Burning fossil fuels releases the carbon dioxide that causes climate change. The same fuels, used in vehicles and power plants, yield other dangerous pollutants such as ground level ozone and particulates, which cause respiratory problems and disproportionately harm children, the elderly and those with pre-existing illnesses.

The impacts of climate change are already seen in our communities, and we can no longer wait to act on these issues.

Carbon pollution pricing is a vital mechanism through which we can harness market forces to cut fossil fuel use, addressing both climate change and damage to human health.

That’s why I call on the legislature to put a price on carbon this session. The Senate has already passed a bill that does so, S.2564. The House should join it, passing Representative Benson’s bill, H.1726, and then a final bill should be sent to Governor Baker to sign.

Michael Green

Jamaica Plain resident

Executive Director of Climate Action Business Association

The grim future

Just as all good things generally come to an end, so do bad things such as what is taking place in this country: the government assault on human rights, the blatant violations of the tenets put forth in the Constitution of the United States, the full scale attack on our environment, the IQ regression of a large segment of our population driven by scare tactics and bullying by a leader whose megalomania and delusions of self-worth and importance can often astound even the most brilliant among our psychiatrists and sociologists.
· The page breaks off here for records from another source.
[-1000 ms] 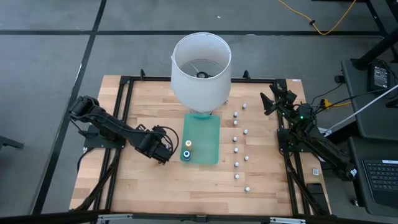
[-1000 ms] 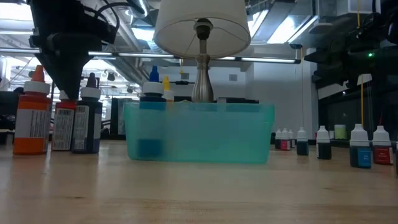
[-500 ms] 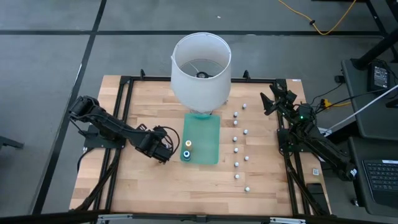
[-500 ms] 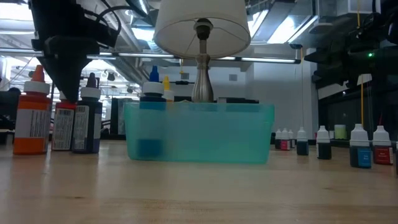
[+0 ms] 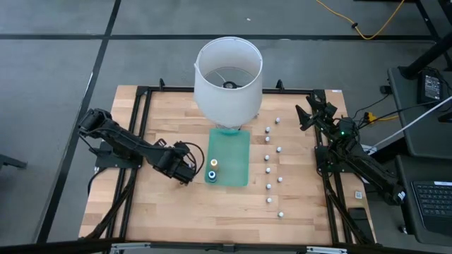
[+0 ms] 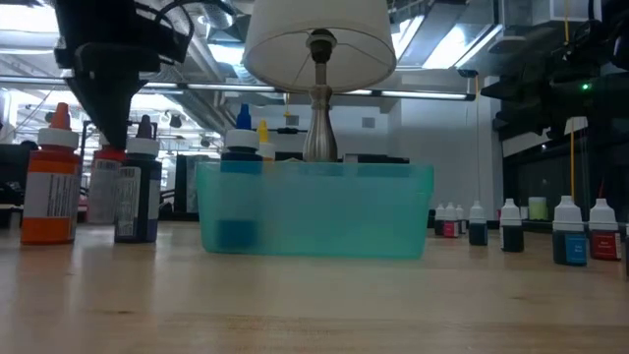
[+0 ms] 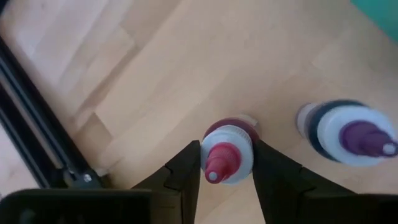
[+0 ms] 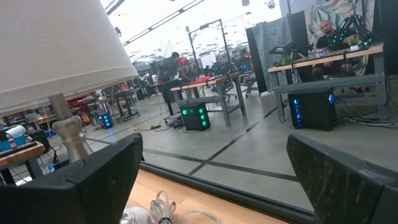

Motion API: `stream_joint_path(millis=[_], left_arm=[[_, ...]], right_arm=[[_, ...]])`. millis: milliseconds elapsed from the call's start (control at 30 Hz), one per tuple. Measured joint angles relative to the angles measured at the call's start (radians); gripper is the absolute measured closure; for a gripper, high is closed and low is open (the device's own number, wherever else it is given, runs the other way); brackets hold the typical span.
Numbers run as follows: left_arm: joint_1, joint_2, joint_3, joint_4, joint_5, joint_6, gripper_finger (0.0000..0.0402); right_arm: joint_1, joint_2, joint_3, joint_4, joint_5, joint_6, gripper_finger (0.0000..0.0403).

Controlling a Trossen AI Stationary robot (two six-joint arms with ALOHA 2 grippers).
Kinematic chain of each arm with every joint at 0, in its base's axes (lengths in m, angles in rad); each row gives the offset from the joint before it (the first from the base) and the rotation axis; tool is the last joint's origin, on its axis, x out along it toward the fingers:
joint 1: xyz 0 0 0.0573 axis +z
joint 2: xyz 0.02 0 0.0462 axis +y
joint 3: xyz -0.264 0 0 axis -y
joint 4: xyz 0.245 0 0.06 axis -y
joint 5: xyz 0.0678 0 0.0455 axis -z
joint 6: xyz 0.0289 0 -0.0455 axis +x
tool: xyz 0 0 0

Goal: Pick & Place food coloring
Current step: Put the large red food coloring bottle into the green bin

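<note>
Left gripper (image 7: pixel 226 163) clamps red-capped bottle (image 7: pixel 227 154) beside purple-capped bottle (image 7: pixel 348 132).

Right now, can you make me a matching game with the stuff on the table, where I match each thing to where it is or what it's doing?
Things:
1. red-capped bottle
2. purple-capped bottle
3. teal bin
4. right pincer

Places or states:
A. open, waiting at the table's far right corner
B. gripped between the left pincer's fingers
C. standing free beside the gripped bottle
D. in front of the lamp, with two bottles inside

Pairs: 1-B, 2-C, 3-D, 4-A
</note>
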Motion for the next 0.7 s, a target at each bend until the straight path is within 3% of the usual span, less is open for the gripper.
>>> stream_joint_path(millis=[233, 700], left_arm=[[0.000, -0.018, 0.082, -0.023, -0.057, 0.043, 0.0287], [0.029, -0.018, 0.232, -0.009, -0.212, 0.384, 0.0285]], right_arm=[[0.000, 0.000, 0.000, 0.000, 0.000, 0.000, 0.0004], [0.000, 0.000, 0.000, 0.000, 0.000, 0.000, 0.0004]])
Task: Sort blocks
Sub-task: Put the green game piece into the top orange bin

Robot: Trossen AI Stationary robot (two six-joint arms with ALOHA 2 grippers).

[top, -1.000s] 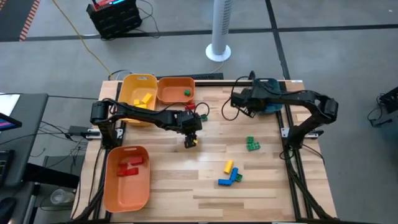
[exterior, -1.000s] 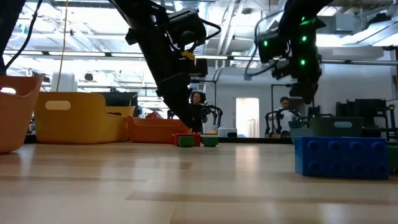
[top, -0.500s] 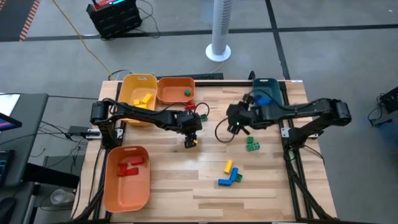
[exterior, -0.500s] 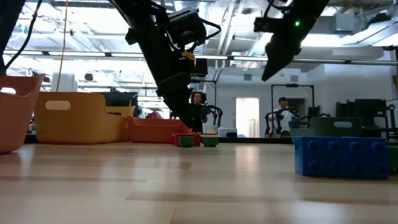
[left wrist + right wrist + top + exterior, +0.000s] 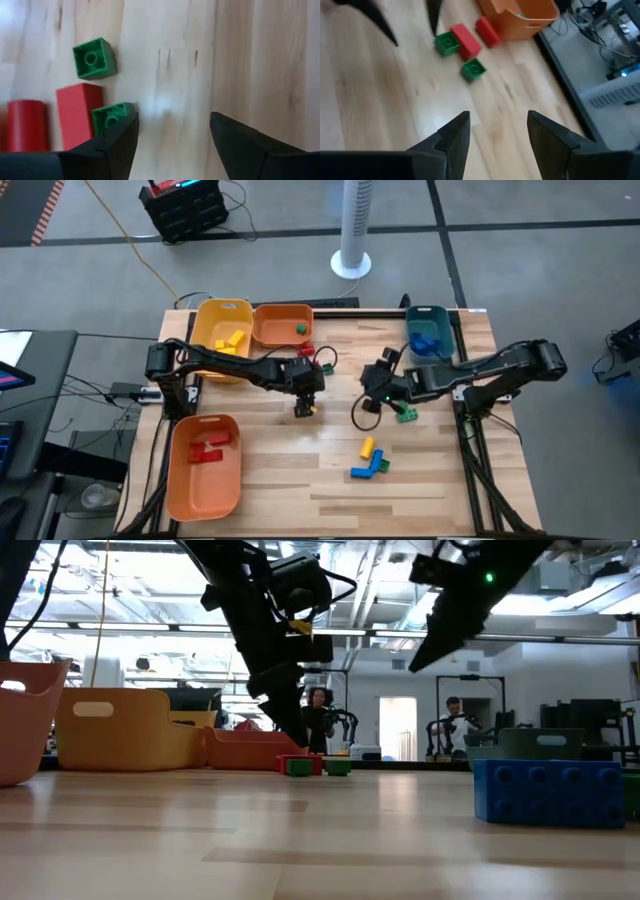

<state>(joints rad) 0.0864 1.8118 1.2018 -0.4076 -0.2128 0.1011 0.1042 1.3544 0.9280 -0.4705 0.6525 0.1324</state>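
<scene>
Two green blocks lie beside right hand.

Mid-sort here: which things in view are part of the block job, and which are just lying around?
Job:
green blocks by the right gripper, jaws open
red and green blocks near the left gripper, jaws open
yellow and blue blocks
orange bins, yellow bin, teal bin

Lying about:
fan base
black box on the floor

Bright even overhead light; soft shadows; right wrist view motion-blurred; low view backlit.
</scene>
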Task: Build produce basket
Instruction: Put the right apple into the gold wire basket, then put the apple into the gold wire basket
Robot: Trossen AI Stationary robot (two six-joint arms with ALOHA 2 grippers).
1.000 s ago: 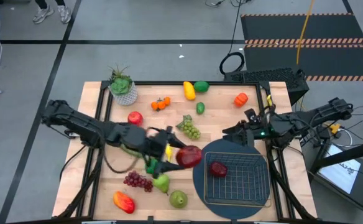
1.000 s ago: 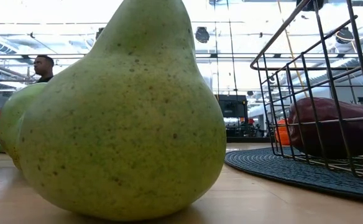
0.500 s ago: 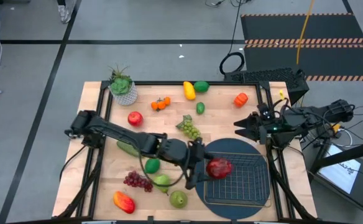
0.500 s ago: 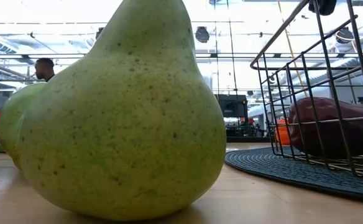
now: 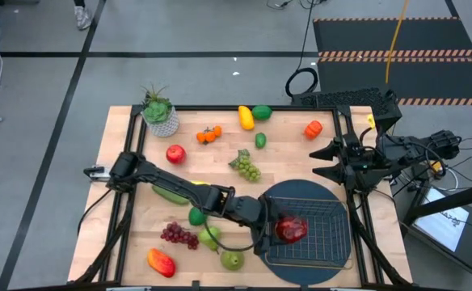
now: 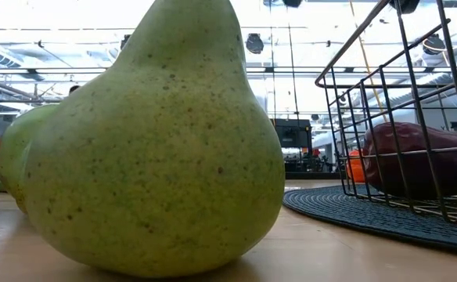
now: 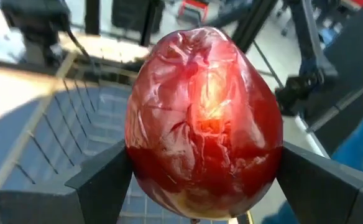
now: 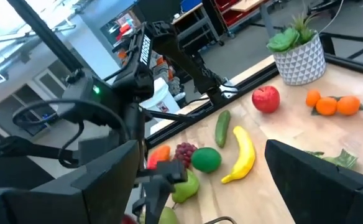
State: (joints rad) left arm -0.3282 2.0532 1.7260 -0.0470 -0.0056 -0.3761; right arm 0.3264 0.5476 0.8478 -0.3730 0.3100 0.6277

Will the millions of his supporters ask the question so often asked after such a disaster, “How could we have known?” This time, unlike German citizens after Hitler, there is absolutely no excuse! They chose to take the bait hook, line and sinker. Let them now figure out how to deal with their catastrophic health problems, more hurricanes, flooding, rising seas, polluted air, emptied bank accounts, and jobs that even the most desperate migrant would turn down. To them I say, lots of luck.  This is what you get when you support blindly a political regime that operates on hatred, greed, and ignorance.

Michel L. Spitzer

Jamaica Plain resident

Lifting the Cap on Kids

The Massachusetts Legislature is just now finalizing the budget for FY19.  People should celebrate an important provision in that budget — Lifting the Cap on Kids (i.e., repeal of the welfare family cap) – thanks in no small part to the leadership of Jamaica Plain’s own Rep. Jeffrey Sanchez, Chair of the House Committee on Ways and Means.  The family cap denies welfare assistance to 8,700 children across the state simply because they were conceived after their families got assistance.  Without the $100/month increment they would otherwise have gotten for these children, families struggle to provide basic necessities like diapers, clothes, and healthy food.  As a social worker working with low-income Boston families since 1995 – the same year Massachusetts adopted the family cap rule – I have seen the harm to children caused by this type of deprivation.  I am grateful to Rep. Sanchez — as well as to Rep. Liz Malia — for taking action to end this cruel law.